Write the listing out again exactly as it stands, with no images.

*** Opening of Material provided ***

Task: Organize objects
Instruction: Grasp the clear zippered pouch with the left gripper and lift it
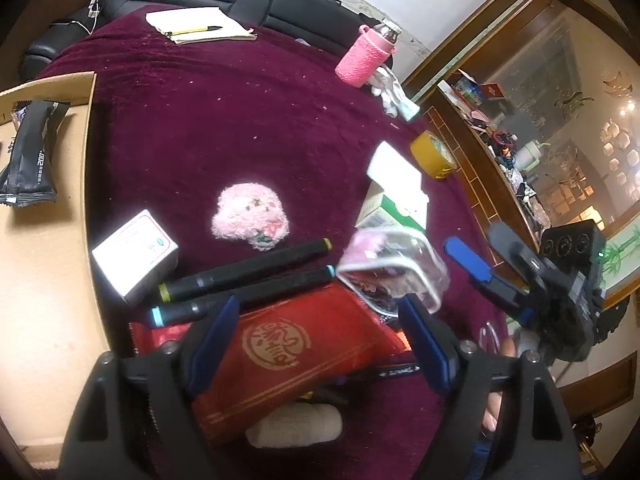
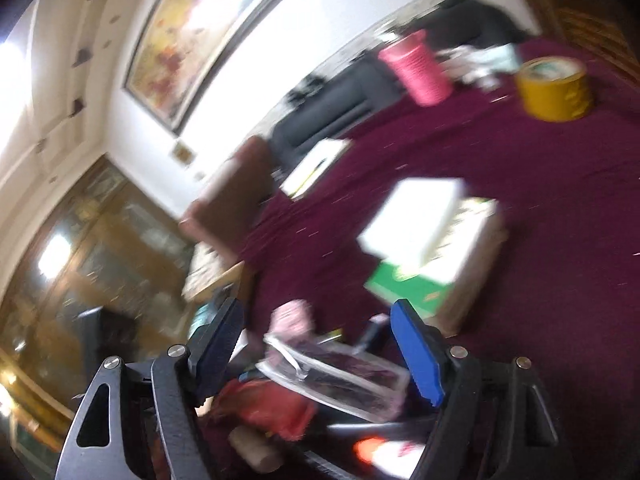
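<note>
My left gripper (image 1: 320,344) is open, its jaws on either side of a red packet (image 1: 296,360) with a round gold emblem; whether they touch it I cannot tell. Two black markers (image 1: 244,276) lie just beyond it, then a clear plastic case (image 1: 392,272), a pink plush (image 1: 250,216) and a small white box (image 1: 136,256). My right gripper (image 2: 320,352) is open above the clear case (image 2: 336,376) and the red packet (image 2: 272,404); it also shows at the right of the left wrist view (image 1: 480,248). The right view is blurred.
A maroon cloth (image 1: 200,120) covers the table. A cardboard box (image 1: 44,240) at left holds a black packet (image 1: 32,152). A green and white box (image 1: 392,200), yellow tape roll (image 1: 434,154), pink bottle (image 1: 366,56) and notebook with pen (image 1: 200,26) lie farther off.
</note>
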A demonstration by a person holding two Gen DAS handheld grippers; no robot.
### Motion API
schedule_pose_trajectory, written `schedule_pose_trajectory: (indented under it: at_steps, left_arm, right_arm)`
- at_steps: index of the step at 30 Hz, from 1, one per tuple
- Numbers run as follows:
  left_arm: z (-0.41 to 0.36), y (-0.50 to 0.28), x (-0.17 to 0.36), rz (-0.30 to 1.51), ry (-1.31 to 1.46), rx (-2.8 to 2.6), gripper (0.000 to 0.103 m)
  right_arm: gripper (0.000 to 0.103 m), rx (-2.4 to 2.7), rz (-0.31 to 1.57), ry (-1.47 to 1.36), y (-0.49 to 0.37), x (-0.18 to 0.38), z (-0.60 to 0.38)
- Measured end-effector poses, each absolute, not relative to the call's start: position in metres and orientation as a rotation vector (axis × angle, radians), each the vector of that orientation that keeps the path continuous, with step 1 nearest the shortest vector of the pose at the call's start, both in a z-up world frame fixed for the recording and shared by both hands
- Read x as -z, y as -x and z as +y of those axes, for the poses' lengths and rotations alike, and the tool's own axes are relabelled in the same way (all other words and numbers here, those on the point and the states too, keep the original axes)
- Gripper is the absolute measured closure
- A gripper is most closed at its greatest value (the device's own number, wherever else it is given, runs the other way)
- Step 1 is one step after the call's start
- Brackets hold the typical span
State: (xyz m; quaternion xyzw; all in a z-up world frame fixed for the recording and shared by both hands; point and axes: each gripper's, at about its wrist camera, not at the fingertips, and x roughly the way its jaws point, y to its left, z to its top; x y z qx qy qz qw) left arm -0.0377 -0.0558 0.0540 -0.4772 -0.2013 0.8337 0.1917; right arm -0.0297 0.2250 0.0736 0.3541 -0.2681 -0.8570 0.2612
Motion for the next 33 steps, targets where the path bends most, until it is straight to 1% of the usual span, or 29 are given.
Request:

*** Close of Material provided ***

▶ Response to the task:
Task: Organize objects
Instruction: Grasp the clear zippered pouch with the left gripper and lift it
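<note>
My left gripper (image 1: 320,344) is open, its jaws on either side of a red packet (image 1: 296,360) with a round gold emblem; whether they touch it I cannot tell. Two black markers (image 1: 244,276) lie just beyond it, then a clear plastic case (image 1: 392,272), a pink plush (image 1: 250,216) and a small white box (image 1: 136,256). My right gripper (image 2: 320,352) is open above the clear case (image 2: 336,376) and the red packet (image 2: 272,404); it also shows at the right of the left wrist view (image 1: 480,248). The right view is blurred.
A maroon cloth (image 1: 200,120) covers the table. A cardboard box (image 1: 44,240) at left holds a black packet (image 1: 32,152). A green and white box (image 1: 392,200), yellow tape roll (image 1: 434,154), pink bottle (image 1: 366,56) and notebook with pen (image 1: 200,26) lie farther off.
</note>
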A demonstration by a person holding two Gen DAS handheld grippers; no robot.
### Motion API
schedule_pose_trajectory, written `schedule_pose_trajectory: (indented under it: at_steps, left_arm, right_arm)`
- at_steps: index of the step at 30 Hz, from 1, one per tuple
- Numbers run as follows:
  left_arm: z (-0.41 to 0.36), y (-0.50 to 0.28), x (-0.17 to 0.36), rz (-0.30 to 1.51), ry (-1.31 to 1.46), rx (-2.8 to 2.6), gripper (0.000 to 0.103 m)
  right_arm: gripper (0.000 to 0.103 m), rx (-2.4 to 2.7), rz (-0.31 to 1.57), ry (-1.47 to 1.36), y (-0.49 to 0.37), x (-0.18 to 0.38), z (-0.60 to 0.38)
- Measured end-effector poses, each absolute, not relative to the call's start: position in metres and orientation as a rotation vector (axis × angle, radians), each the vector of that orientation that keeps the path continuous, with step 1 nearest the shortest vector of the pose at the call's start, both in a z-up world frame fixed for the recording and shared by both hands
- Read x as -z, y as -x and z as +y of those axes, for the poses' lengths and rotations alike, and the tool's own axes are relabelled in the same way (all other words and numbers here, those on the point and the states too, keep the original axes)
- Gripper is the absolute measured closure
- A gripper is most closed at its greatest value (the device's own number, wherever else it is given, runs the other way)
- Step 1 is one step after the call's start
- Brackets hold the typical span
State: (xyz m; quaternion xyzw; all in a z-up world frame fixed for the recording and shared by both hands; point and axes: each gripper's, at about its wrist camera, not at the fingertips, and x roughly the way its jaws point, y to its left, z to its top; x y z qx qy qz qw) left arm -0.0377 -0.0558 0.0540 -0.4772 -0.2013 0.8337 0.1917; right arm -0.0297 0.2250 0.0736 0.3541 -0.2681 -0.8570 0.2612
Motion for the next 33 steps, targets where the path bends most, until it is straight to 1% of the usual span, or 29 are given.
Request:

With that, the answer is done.